Exercise requirements -
From the records below, output exactly the lines starting at the line with "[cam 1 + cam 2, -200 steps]" and ending at the line with "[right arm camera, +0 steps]", both of them included, but no pictures.

Given data -
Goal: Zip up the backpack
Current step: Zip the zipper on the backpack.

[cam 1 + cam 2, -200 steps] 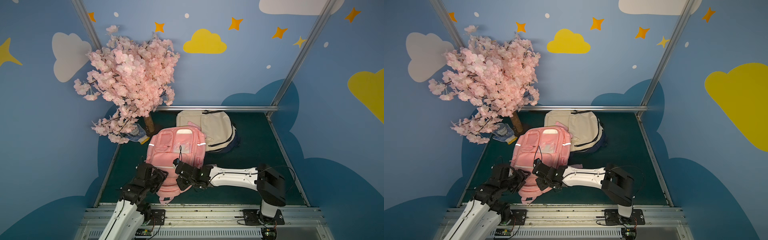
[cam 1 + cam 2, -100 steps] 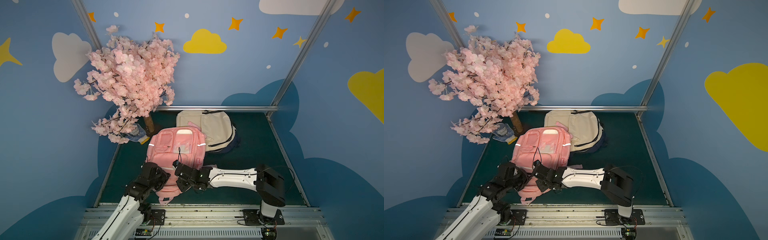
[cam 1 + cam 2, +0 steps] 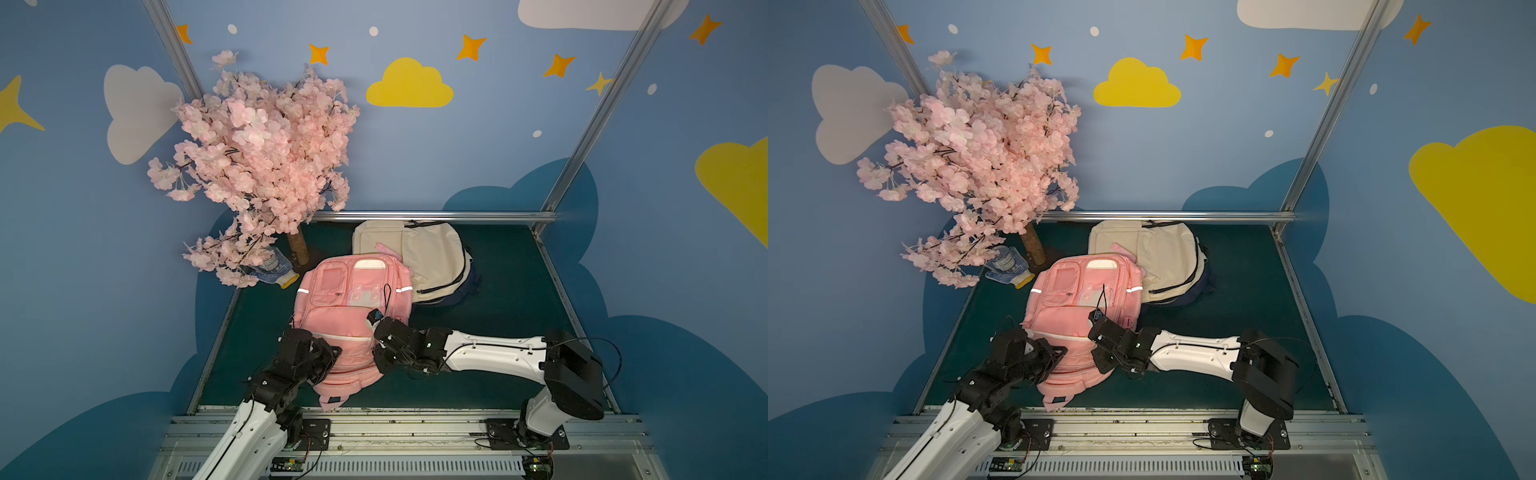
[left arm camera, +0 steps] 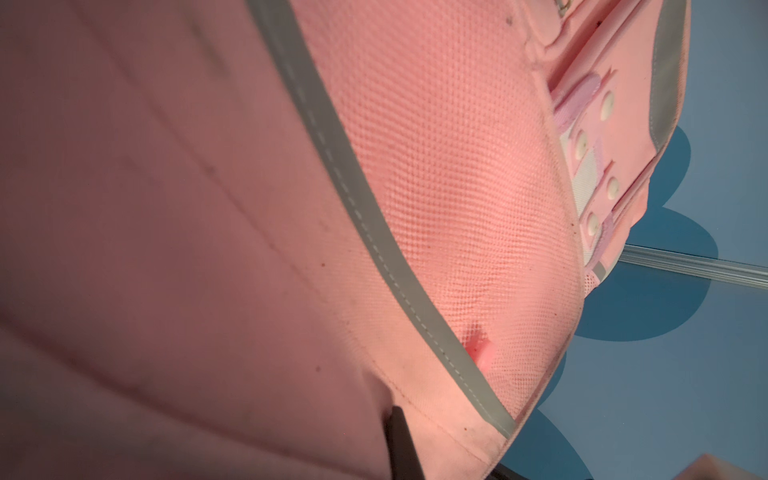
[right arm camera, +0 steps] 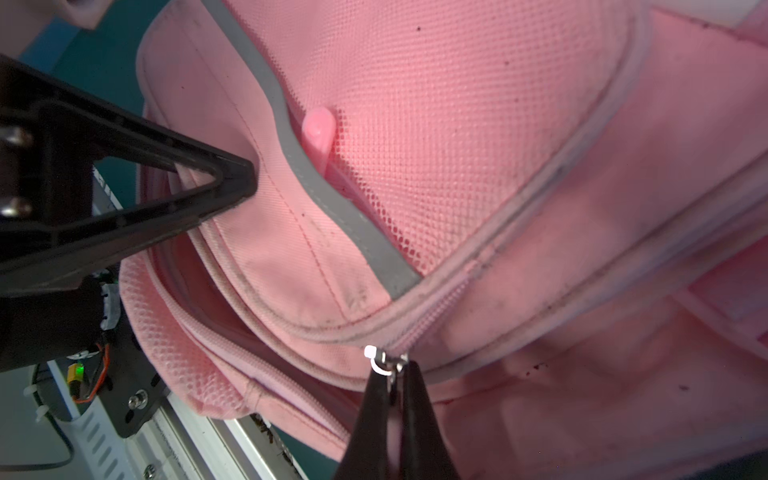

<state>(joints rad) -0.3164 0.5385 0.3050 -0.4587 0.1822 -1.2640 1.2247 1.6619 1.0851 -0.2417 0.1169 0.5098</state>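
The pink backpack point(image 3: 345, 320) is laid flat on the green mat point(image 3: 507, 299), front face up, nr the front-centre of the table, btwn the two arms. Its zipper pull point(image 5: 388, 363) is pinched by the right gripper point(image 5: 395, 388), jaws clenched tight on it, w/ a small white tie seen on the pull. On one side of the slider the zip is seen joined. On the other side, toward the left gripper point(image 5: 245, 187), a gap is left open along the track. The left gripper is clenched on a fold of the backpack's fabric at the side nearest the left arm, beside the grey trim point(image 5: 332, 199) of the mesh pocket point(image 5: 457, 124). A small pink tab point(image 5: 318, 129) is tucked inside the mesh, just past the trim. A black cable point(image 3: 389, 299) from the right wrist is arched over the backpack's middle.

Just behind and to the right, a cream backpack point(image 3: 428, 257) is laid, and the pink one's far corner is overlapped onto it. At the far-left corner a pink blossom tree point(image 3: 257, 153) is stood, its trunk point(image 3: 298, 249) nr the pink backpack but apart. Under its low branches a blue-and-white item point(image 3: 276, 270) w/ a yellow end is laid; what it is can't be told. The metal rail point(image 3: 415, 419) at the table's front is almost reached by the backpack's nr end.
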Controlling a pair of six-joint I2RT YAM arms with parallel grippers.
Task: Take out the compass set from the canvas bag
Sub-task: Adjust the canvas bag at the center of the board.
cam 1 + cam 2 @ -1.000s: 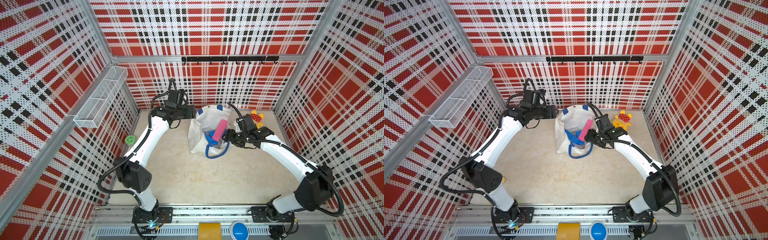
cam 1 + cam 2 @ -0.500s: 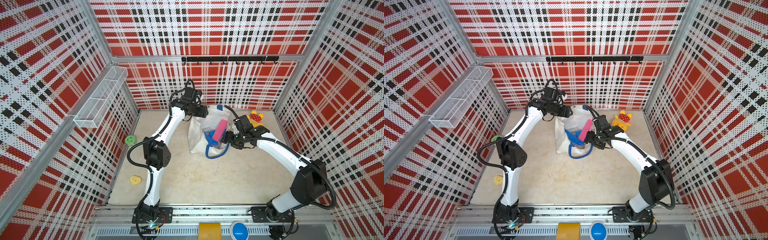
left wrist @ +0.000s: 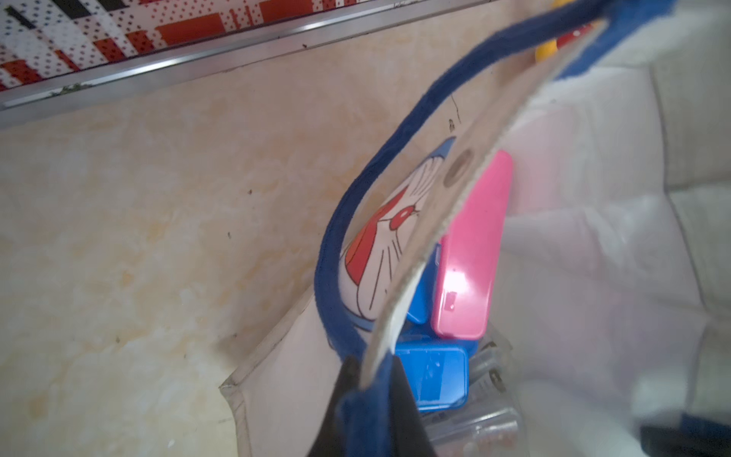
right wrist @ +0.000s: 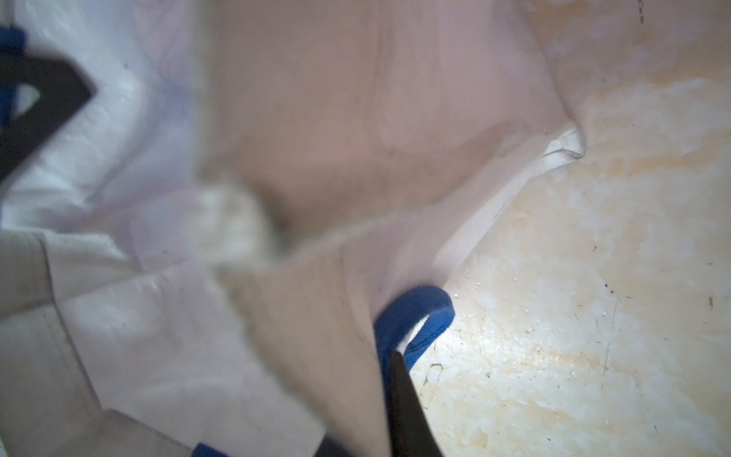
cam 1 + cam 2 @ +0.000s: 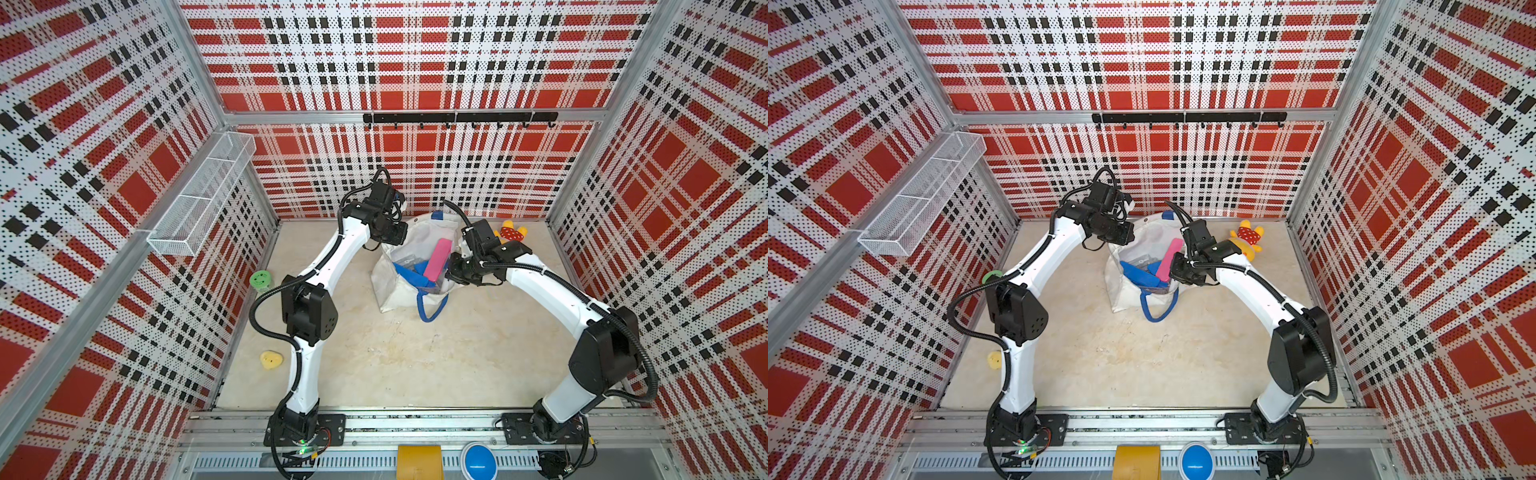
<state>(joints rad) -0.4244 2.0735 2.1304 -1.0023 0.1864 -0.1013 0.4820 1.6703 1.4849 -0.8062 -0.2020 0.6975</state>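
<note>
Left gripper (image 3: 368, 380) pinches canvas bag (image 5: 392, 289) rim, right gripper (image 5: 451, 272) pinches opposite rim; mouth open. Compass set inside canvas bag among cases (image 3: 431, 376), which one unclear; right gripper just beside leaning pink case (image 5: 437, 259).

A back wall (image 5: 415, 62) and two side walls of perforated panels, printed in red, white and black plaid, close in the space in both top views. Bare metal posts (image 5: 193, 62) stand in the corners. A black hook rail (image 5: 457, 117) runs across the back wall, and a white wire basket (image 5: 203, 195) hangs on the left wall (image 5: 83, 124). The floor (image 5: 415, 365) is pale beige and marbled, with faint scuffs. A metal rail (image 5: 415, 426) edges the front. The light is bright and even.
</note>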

Result for this task -
[cam 1 + cam 2, -200 steps] 
[cam 1 + cam 2, -100 steps] 
[cam 1 + cam 2, +0 steps] 
[left arm camera, +0 steps] 
[right arm camera, +0 steps] 

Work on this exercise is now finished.